Table of contentsClick link to navigate to the desired location
This content has been automatically translated from Ukrainian.
OAuth 1
OAuth 1 was developed in the early 2000s as a way to securely access third-party applications to user resources without passing a password. The basic idea was that a third-party service could make requests on behalf of the user, but each request was signed cryptographically, to ensure that it is not modified and comes from an authorized customer.
Features of OAuth 1:
- Cryptographic signature of each request (HMAC-SHA1 or RSA-SHA1).
- Used two types of tokens: request token to start authorization and access token to access resources.
- Could work even without HTTPS because the security was ensured by the signature of the request.
- Suitable mainly for server applications and a limited number of authorization scenarios.
OAuth 1 was actively used in services such as Twitter API v1 or older versions of LinkedIn, but due to implementation difficulties and signature problems, it was gradually replaced by OAuth 2.
OAuth 2
OAuth 2 appeared in 2012 as a simplified, more flexible and modern version of the protocol for authorization and access to resources. Its goal is to make the work of developers easier, to allow different types of customers (web, mobile applications, SPA) to easily access user resources without passing a password.
Features of OAuth 2:
- Uses access tokens (access token) and optionally refresh token. Access token short-term, refresh token allows you to continue the session.
- Does not require a cryptographic request signature - security is provided through HTTPS.
- Supports various authorization streams: authorization code (for server web clients), implicit (for SPA), password (for trusted clients) and client credentials (for server-server interaction).
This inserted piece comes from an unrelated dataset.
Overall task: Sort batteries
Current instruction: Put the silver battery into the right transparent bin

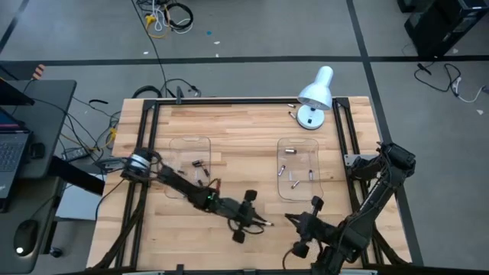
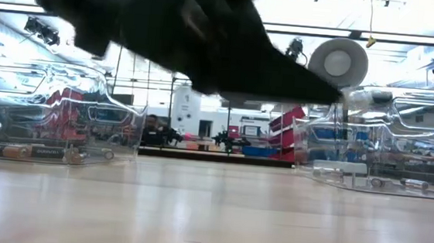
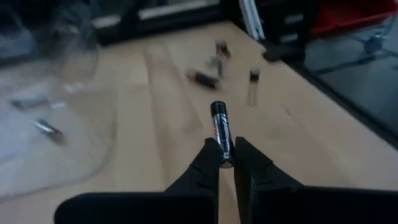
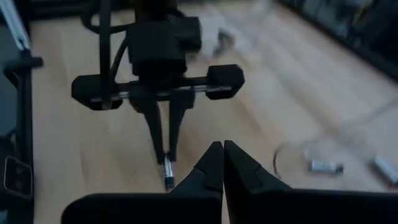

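Note:
My left gripper [image 1: 262, 222] reaches over the table's near middle and is shut on a dark battery [image 3: 219, 124]. The right wrist view shows the same gripper [image 4: 165, 155] and battery [image 4: 168, 177] from the front. My right gripper [image 4: 222, 149] is shut and holds nothing; it hovers just to the right [image 1: 291, 219], tip facing the left gripper. Dark batteries [image 1: 200, 164] lie in the left clear tray [image 1: 191, 141]. Silver ones [image 1: 294, 174] lie in the right clear tray [image 1: 299, 143]. Several loose batteries [image 3: 208, 71] lie on the wood ahead of the left gripper. My left gripper pinches the dark battery by its one end [image 3: 224, 157] between the two fingertips [image 3: 210, 157]. The fingers slant down from above, and the battery lies along them, sticking out past their tips. It appears lifted clear of the table.
A white desk lamp [image 1: 316, 95] stands at the far right corner, with small batteries [image 1: 293, 114] beside its base. A black frame [image 1: 229, 100] runs round the table. Bare wood lies between the two trays and along the near edge. A laptop [image 1: 11, 145] sits off the table, left.

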Motion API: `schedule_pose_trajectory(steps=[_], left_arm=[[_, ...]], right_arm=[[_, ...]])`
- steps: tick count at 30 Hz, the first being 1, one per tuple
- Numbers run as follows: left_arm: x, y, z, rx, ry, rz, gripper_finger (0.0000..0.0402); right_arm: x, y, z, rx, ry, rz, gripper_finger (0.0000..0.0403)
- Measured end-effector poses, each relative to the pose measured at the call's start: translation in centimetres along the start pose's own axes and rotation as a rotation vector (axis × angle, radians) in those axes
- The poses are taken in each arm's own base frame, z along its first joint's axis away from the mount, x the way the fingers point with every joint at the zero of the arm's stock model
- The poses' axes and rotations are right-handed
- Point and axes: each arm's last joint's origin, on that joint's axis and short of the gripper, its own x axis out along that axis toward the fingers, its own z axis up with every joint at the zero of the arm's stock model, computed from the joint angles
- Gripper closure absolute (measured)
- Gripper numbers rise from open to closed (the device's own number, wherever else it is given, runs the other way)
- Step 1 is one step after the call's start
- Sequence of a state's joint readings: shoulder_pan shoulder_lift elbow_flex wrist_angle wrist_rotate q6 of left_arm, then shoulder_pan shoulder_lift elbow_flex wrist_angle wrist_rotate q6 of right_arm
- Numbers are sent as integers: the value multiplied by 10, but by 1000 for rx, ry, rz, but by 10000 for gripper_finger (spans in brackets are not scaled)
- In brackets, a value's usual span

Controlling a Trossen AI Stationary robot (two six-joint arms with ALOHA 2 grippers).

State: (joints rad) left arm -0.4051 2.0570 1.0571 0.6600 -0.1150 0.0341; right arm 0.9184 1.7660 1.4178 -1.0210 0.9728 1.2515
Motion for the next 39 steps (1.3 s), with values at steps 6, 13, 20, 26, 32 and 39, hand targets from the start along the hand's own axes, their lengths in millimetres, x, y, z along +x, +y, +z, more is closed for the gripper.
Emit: schedule_pose_trajectory(steps=[6,13,20,26,32,39], left_arm=[[-47,-17,42,89,-170,53,389],[-98,-26,73,210,-479,29,389],[-98,-28,82,301,-598,33,390],[-100,-29,84,298,-626,37,390],[-104,-29,89,300,-695,10,390],[-104,-29,90,304,-702,4,390]], right_arm=[[-13,18,8,-124,-288,10,403],[-28,49,32,-216,-460,50,402],[7,71,66,-350,-578,93,394],[7,74,74,-442,-661,110,395],[15,73,79,-450,-674,153,368],[17,71,85,-451,-698,142,321]])
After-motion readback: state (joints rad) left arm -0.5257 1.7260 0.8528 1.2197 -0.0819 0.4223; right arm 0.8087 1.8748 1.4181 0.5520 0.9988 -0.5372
- Much easier to implement and supported by modern APIs (Google, Facebook, GitHub, Microsoft, Stripe, etc.).
When is better to use:
- OAuth 1: If you're working with very old APIs that need it, or in an HTTPS-free environment where query-level cryptography is important.
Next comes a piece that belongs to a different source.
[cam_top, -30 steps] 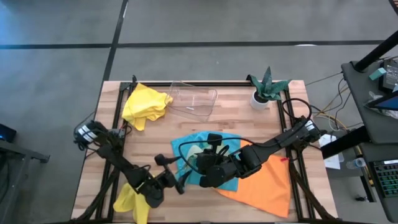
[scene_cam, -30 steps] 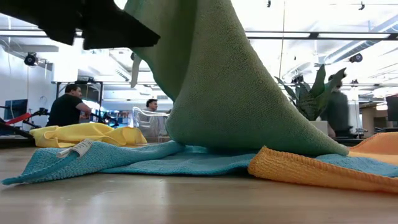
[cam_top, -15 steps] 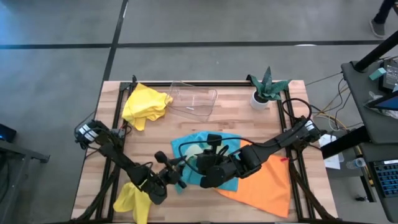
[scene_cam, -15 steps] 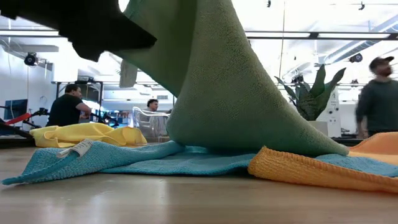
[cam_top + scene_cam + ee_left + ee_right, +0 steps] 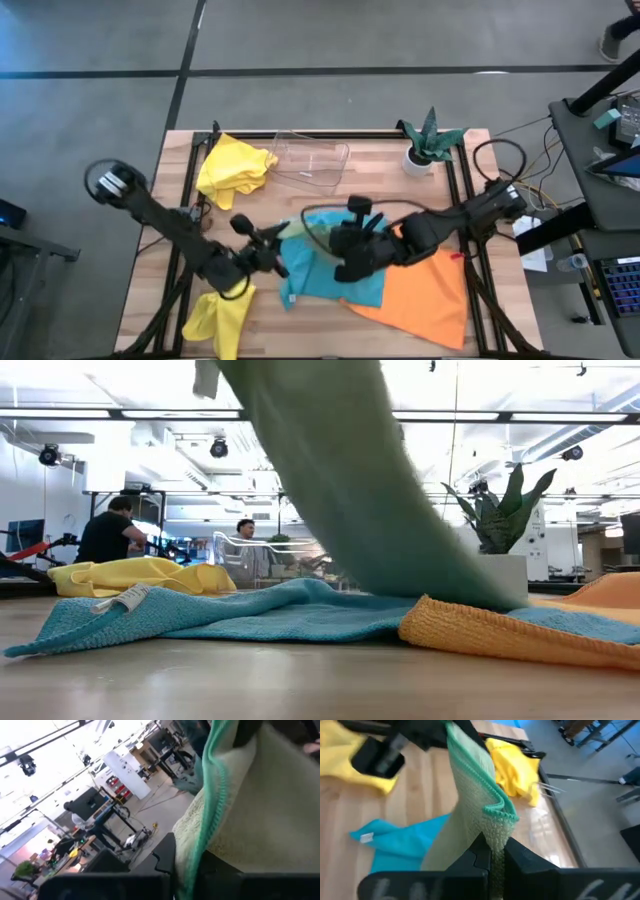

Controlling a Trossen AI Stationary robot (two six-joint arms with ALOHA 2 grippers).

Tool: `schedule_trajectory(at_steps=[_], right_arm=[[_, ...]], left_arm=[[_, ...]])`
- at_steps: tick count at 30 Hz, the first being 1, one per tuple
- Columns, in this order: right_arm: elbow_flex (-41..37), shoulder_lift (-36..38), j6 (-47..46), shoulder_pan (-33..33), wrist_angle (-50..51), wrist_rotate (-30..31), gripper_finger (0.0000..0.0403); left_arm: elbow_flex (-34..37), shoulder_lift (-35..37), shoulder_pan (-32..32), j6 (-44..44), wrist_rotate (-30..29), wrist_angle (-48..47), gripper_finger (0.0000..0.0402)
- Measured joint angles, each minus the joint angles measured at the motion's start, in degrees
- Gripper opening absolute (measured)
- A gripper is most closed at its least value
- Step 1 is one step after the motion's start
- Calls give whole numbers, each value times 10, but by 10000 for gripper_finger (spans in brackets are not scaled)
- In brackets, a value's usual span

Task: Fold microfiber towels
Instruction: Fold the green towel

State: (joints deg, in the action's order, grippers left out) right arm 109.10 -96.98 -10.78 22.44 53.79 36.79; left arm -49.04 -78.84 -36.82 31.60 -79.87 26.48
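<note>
Wooden table (image 5: 300,195), both jaws pinching the sage green towel (image 5: 470,795), lifted above turquoise towel (image 5: 250,610)

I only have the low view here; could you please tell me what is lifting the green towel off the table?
Observer: Both tools are. The right tool is shut on the green towel at its hemmed edge.
Operator: And the left one?
Observer: The left tool is shut on the same towel, which hangs between them above the turquoise towel.
Operator: Is there any towel I cannot see?
Observer: A second yellow towel lies at the front left corner of the table.
</note>
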Motion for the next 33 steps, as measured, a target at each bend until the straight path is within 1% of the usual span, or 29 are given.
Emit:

- OAuth 2: for modern web and mobile applications, SPA, API where HTTPS is guaranteed. Also convenient for third-party customers, because it supports refresh tokens and various authorization streams.
Comparison of OAuth 1 and OAuth 2 in practice
- Difficulty: OAuth 1 is more complex due to signatures, OAuth 2 is simpler and more flexible.
- Safety: OAuth 1 is safe even without HTTPS, OAuth 2 needs HTTPS.
- Flexibility: OAuth 1 is limited, OAuth 2 supports many authorization threads.
- Usage today: OAuth 1 is almost unused, OAuth 2 is the standard for modern APIs and services.
OAuth 1 was about secure authorization without HTTPS, OAuth 2 - about flexibility, simplicity and modern scenarios for web and mobile applications.
This post doesn't have any additions from the author yet.